--- What you are asked to do ---
Gather all lines in the data that hold the string "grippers".

--- Data shown ---
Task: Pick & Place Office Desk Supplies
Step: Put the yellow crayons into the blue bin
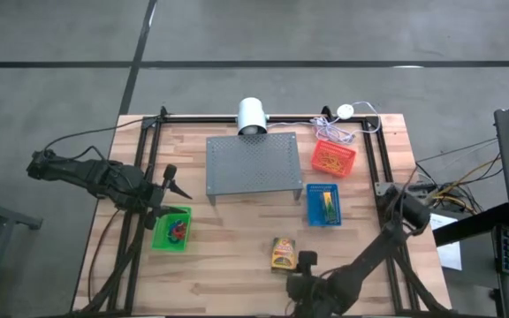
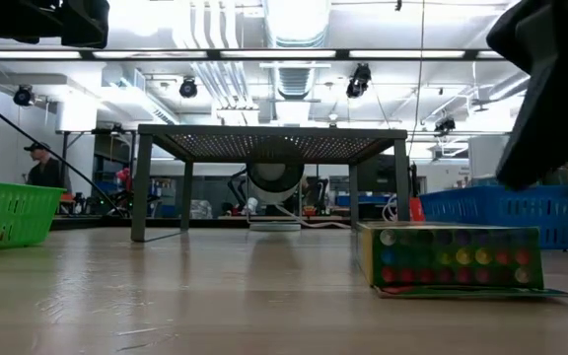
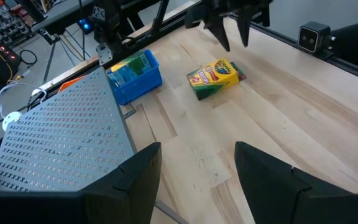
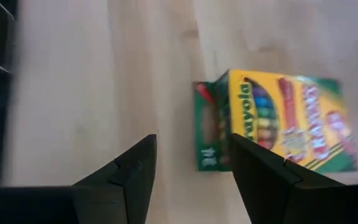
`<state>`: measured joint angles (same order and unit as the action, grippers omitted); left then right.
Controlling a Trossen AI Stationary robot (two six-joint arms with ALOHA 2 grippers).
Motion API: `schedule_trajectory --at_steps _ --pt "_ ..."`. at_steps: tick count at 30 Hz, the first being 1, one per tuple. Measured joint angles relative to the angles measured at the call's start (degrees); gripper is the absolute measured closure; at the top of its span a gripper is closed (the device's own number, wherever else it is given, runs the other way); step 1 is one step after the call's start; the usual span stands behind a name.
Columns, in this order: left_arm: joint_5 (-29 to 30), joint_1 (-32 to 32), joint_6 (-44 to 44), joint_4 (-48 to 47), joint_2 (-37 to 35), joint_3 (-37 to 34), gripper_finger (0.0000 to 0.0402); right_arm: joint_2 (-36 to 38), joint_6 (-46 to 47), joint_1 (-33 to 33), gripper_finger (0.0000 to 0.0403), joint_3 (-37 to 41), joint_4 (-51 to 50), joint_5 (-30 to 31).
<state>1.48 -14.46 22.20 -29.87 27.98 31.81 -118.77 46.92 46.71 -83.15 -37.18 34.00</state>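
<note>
Right tool (image 1: 306,259) hangs low over the near edge of the worktop (image 1: 237,265), fingers spread and empty, just beside the crayon box (image 1: 282,253), which lies flat on the wood, apart from the blue basket (image 1: 323,205). Left tool (image 1: 170,185) waits spread wide above the green basket (image 1: 171,229), where small red and blue bands (image 1: 177,231) lie. Orange rubber bands (image 1: 332,159) fill the red basket (image 1: 333,157) beside the grey stand (image 1: 253,164).
</note>
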Motion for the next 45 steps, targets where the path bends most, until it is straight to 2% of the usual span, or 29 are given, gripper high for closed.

--- Result for this task ---
`<state>`: measured joint angles (same order and unit as the action, grippers omitted); left then right.
Controlling a Trossen AI Stationary robot (two six-joint arms with ALOHA 2 grippers).

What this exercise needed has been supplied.